Broadly speaking, the goal of movement ecology is to enrich our understanding of population dynamics by illuminating its dependence on movement patterns and the interaction of a given animal species with its environment. Thus, underlying every question about animal movement is a presumed implication for consequent success in finding food, shelter and mates while evading threats. The relationship between foraging efficiency and population dynamics, for example, has been studied since at least the 1920s. In looking at many of these long-standing mathematical models, one notices that they lean heavily on assumptions that have their roots in chemical kinetic theory and ideal gas laws. Plainly though, a grizzly bear does not forage for food in the same way an oxygen molecule careens around your living room!
In fairness many of these classical models do a marvelous job in explicating fundamental ecological principles. But the flood of recent GPS and other animal tracking data stimulates new questions and demands new approaches. I am interested in developing analytically tractable mathematical models that capture animal movement dynamics that are missed by the classical theory. As an example, my recent graduate student Andrew Hein and I have been developing a theoretical framework to study how searchers can utilize sparse, noisy signals that do not contain directional information. To our surprise, making a few subtle changes to the rules of how a predator conducts search led to a non-traditional functional form for the encounter rate between species.

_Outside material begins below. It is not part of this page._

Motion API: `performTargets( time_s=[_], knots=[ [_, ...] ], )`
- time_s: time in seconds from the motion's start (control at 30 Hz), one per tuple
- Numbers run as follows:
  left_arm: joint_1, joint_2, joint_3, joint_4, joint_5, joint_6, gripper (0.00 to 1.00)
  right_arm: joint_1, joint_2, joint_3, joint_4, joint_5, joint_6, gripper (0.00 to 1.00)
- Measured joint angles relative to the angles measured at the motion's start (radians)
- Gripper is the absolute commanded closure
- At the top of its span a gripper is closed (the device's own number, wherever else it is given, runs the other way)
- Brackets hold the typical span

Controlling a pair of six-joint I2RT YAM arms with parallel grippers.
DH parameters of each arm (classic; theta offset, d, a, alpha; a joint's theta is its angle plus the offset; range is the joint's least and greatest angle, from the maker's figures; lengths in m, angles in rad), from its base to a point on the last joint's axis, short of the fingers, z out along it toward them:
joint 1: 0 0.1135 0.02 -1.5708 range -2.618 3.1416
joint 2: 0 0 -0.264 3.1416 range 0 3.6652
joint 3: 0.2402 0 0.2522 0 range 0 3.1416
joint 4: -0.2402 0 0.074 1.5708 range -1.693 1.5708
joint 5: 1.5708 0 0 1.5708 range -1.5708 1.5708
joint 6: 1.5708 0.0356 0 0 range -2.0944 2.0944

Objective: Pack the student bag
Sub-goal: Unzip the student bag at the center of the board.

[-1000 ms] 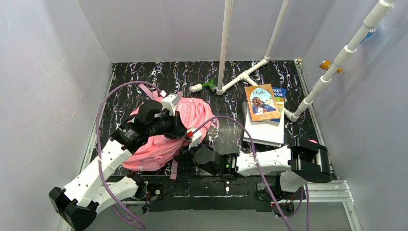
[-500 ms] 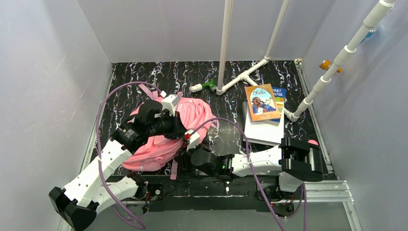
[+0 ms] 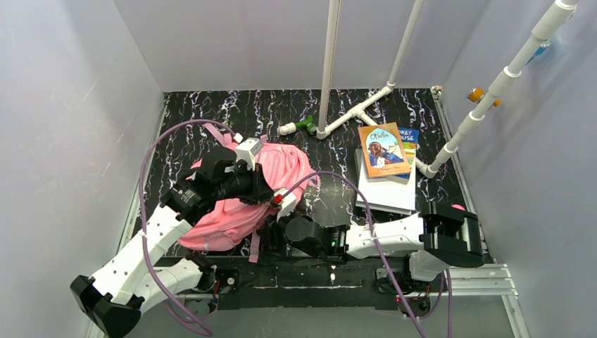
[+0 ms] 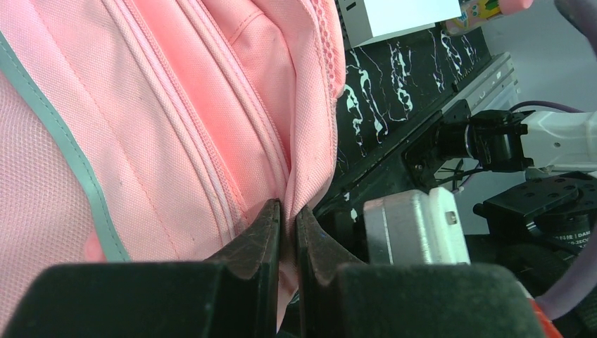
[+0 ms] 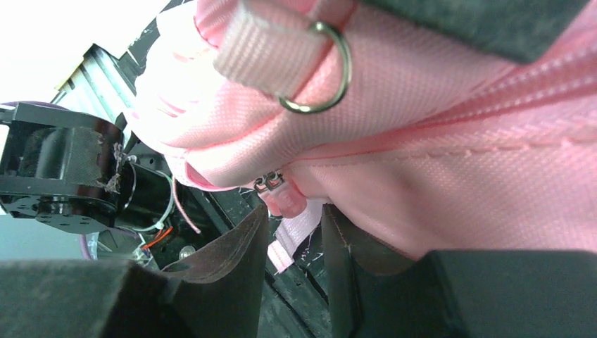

Resource-Driven Encounters and the Induction of Disease Among Consumers (pdf)
Andrew M. Hein, Scott A. McKinley. “Sensory Information and Encounter Rates of Interacting Species.” PLoS Computational Biology 9(8): e1003178. 2013.
Andrew M. Hein, Scott A. McKinley. “Sensing and Decision-Making in Random Search.” Proceedings of the National Academy of Sciences. 109 (30) 12070-12074 2012 (pdf)
Elizabeth A Hamman, Craig W Osenberg, Scott A McKinley, and Adrian C Stier. “Spatial patterns of symbionts arising from propagule redirection” Submitted. (2015)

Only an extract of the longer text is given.